MarketsPREMIUM

JSE likely to maintain upbeat mood on Wednesday

Netflix’s buoyant results lifted the Nasdaq composite index and Asian markets took their cue from the US rally

Bourse course: After being the only player in SA’s stock exchange arena, the JSE has company. Picture: REUTERS
Bourse course: After being the only player in SA’s stock exchange arena, the JSE has company. Picture: REUTERS

Netflix cheered markets on Wednesday morning, rising 11% to $384.10 in Nasdaq’s after-hours trading after closing 4% higher on Tuesday.

The online movie service reporting it added 7-million subscribers in the September quarter helped the Nasdaq composite index rise 2.89%; Asian markets took their cue from the US rally.

Tokyo’s Topix index was up 1.43%, Singapore’s Straits Times index added 1.71% and Sydney’s ASX 200 index rose 1.16%.

BHP, however, was down 1.06% to A$33.54 and Tencent was down 0.5% to HK$281.40.

Following Pick n Pay’s results on Tuesday, the JSE’s focus remains on the retail sector on Wednesday, with interim results from pharmacy chain Dis-Chem and August’s retail figures from StatsSA at 1pm.

Dis-Chem has not issued a trading statement, as would be required if its earnings differed by more than 20% from the comparative period, but it did issue a sales update for the first four months of its financial year in July.
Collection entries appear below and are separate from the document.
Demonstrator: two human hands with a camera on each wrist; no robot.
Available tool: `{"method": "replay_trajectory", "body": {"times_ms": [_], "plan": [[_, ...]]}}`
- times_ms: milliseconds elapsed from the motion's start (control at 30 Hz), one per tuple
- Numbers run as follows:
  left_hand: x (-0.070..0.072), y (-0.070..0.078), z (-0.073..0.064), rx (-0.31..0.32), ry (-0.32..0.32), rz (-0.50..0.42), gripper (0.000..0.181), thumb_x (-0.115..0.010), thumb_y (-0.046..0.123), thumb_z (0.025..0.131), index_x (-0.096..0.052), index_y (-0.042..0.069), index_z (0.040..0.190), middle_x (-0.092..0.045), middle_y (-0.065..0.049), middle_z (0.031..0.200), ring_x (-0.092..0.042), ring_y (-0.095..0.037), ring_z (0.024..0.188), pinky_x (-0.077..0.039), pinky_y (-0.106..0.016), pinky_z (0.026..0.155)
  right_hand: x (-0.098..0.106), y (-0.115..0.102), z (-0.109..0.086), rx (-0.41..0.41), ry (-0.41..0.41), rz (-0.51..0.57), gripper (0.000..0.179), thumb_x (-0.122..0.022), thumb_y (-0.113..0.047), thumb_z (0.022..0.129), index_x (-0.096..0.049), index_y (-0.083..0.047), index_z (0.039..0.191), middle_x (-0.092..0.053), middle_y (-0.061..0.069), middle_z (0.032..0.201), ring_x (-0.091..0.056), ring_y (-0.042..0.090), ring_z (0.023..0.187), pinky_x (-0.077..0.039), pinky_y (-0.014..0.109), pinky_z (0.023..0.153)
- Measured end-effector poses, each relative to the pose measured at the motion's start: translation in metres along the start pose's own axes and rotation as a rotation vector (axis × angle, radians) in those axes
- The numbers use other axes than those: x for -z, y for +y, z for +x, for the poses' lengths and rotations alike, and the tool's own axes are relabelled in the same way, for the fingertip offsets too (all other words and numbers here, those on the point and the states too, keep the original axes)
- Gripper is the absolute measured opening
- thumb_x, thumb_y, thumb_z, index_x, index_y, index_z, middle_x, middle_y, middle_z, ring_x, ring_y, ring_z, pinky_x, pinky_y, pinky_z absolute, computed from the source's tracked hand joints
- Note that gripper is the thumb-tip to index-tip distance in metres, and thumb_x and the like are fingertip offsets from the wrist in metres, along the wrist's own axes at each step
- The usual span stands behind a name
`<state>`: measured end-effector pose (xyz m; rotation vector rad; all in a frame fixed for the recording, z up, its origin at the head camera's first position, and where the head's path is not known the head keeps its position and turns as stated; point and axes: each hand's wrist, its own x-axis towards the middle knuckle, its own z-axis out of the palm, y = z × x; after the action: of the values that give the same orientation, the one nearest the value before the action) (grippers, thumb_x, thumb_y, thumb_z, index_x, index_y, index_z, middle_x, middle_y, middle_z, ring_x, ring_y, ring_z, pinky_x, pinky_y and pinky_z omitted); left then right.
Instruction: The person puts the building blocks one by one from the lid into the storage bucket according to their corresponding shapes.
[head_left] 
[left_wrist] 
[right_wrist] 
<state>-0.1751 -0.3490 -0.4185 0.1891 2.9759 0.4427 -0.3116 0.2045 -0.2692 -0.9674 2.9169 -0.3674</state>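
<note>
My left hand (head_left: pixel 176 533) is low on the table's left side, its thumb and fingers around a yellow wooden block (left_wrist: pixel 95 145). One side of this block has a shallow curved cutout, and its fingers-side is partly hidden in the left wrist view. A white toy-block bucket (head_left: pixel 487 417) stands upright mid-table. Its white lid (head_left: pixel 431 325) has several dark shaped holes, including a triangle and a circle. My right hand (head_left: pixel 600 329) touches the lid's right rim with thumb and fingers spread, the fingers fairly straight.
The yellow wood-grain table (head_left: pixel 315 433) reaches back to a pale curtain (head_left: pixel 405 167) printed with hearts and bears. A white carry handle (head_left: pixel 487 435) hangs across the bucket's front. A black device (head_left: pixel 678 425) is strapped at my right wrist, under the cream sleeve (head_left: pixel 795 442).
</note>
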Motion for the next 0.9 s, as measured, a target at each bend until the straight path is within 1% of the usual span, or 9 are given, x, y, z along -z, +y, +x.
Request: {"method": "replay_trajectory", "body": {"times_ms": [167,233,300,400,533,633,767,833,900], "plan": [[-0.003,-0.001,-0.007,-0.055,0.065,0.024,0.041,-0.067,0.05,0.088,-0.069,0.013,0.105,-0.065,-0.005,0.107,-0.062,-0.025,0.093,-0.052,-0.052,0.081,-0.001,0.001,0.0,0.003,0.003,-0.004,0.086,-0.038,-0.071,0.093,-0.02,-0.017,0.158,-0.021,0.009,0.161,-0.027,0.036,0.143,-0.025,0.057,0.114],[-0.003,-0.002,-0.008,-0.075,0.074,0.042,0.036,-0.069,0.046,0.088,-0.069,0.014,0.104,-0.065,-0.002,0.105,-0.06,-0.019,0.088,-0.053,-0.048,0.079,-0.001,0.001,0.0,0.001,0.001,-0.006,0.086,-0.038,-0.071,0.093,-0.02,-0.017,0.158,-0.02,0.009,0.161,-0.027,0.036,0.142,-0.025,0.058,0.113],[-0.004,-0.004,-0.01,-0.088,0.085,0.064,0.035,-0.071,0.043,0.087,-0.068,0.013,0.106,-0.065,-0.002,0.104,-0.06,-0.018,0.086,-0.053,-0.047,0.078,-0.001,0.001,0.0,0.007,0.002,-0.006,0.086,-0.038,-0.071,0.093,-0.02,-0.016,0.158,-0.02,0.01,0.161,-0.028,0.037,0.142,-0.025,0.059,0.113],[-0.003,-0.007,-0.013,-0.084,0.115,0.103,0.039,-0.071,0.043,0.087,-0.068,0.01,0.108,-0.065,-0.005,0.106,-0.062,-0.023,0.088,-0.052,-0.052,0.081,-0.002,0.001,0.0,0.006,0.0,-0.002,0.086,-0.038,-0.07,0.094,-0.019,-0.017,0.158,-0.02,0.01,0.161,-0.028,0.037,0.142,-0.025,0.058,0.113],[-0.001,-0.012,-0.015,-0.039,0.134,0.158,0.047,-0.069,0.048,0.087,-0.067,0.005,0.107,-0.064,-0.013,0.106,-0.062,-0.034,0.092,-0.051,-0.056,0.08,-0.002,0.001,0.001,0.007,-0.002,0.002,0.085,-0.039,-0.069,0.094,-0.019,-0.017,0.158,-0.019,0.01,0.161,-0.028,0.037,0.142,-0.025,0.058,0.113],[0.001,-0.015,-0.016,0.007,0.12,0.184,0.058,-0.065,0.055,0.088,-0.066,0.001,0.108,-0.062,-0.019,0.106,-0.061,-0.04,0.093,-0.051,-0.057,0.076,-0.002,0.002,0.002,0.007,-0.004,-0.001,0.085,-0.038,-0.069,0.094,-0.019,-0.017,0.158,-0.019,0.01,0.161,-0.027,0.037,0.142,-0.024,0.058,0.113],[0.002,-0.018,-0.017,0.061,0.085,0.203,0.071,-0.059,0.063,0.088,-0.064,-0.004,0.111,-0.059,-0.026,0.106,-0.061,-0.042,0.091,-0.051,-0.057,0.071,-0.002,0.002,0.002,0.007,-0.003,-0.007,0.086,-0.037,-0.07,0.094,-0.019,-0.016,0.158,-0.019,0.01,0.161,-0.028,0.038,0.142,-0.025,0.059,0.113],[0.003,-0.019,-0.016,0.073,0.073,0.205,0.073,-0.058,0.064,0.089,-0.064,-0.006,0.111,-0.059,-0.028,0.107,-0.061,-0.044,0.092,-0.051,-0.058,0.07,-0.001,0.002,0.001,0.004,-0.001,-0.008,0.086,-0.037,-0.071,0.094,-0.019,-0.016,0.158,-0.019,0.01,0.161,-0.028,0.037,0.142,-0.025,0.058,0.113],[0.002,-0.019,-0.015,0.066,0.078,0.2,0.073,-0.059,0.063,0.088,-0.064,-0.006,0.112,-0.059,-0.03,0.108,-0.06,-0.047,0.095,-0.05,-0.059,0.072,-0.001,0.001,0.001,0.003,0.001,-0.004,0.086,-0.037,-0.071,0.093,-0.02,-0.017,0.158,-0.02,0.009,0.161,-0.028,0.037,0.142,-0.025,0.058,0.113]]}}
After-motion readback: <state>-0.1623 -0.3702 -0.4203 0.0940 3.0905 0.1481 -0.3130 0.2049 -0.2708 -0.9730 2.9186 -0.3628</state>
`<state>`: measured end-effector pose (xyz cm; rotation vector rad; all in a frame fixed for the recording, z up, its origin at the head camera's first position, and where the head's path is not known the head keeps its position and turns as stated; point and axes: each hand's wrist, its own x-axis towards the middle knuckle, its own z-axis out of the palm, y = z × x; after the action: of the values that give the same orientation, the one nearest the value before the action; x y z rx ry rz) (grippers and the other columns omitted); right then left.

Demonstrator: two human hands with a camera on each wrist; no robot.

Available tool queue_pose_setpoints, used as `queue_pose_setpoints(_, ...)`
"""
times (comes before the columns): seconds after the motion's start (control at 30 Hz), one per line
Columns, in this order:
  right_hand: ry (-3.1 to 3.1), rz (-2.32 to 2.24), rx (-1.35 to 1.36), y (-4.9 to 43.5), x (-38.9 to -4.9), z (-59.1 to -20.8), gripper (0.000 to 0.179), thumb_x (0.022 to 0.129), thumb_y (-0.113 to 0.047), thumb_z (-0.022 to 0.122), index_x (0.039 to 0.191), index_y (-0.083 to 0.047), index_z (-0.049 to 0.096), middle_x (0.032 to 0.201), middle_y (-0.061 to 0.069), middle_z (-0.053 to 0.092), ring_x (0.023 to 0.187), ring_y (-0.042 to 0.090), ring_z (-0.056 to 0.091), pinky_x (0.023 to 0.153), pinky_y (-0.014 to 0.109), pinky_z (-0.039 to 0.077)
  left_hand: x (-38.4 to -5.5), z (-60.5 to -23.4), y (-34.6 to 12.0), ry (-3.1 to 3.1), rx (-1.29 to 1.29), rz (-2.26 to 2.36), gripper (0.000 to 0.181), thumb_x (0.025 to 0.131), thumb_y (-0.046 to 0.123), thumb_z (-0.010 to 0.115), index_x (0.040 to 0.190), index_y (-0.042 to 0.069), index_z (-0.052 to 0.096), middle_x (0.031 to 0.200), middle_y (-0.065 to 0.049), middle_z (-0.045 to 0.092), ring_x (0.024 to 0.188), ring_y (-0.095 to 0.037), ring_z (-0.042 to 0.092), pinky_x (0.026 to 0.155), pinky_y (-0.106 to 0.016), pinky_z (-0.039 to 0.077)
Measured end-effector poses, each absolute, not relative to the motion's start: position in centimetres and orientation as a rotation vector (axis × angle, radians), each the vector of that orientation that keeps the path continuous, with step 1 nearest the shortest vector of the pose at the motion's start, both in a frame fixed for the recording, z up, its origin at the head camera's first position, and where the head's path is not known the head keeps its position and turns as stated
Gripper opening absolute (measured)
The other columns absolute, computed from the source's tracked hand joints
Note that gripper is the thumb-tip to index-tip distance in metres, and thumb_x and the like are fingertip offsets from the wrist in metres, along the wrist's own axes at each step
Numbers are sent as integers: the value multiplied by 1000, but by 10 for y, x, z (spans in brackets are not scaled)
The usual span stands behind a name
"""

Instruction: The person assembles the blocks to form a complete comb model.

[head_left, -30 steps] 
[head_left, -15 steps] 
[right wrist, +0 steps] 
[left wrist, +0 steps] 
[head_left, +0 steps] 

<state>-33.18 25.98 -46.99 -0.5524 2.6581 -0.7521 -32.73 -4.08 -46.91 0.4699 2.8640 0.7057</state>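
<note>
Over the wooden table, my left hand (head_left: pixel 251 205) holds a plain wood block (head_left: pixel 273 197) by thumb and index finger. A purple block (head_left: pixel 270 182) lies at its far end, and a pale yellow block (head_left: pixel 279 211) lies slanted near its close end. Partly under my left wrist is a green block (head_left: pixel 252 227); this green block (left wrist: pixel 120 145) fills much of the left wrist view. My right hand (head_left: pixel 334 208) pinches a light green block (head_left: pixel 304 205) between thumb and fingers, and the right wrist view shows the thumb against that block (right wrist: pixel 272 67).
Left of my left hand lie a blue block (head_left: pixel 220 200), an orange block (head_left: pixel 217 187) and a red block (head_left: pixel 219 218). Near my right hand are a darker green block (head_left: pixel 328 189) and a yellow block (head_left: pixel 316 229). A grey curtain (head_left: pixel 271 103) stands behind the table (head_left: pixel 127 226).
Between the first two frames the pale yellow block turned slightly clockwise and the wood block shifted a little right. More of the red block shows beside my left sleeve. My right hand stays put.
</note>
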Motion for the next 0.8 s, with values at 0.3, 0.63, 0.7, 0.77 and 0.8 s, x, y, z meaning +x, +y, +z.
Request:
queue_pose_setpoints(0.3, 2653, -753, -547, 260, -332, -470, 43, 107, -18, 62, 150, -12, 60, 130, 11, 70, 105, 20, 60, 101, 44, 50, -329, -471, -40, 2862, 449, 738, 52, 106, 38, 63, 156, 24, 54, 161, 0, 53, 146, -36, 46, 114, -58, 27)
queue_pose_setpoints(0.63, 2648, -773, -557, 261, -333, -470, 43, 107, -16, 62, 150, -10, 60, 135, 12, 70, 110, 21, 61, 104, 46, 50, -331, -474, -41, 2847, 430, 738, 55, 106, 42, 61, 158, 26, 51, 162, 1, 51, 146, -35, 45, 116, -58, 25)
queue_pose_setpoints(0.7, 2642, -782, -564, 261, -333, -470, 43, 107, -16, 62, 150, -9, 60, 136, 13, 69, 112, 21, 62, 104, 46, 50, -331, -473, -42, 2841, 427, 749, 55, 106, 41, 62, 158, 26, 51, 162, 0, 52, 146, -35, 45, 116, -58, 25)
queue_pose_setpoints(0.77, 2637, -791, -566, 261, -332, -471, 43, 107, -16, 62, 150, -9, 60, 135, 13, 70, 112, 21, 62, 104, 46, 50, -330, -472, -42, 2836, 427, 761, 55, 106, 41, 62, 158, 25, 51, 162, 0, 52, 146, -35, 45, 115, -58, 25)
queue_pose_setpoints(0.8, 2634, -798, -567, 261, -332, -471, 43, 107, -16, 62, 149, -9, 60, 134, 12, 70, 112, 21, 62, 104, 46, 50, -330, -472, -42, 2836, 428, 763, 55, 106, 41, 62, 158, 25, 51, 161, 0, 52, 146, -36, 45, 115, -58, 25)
“The continuing increase in the fuel price along with the one percentage point increase in the VAT rate continues to put pressure on consumers, which was evident in our April and May retail sales,” CEO Ivan Saltzman said in the sales update. 

Dis-Chem said it expected interim earnings per share (EPS) for the six months to end-August to be between 8.1% and 13% higher than in the first half of its previous financial year.

The group said earnings growth was expected to improve in the second half of its financial year as it benefited from the government set prices of medicines increasing.

Investec Bank economist Lara Hodes forecasts annual retail sales growth in August slowed to about 0.5% from July’s 1.3%.

Hodes said this was is in line with the Bureau of Economic Research’s third-quarter retail survey, which suggested that business conditions in the retail sector remained constrained.

“Specifically, muted sentiment levels, coupled with higher consumer and personal income taxes, lacklustre household credit extension and mounting fuel price pressure, continue to weigh on disposable income,” Hodes said.

SA’s struggling retail sector contributed to the country’s GDP shrinking in the first half of 2018. 

“The retail sales update for August will provide further indication of whether the weak momentum, experienced in the second quarter has filtered through into the third quarter of the year,” Hodes said.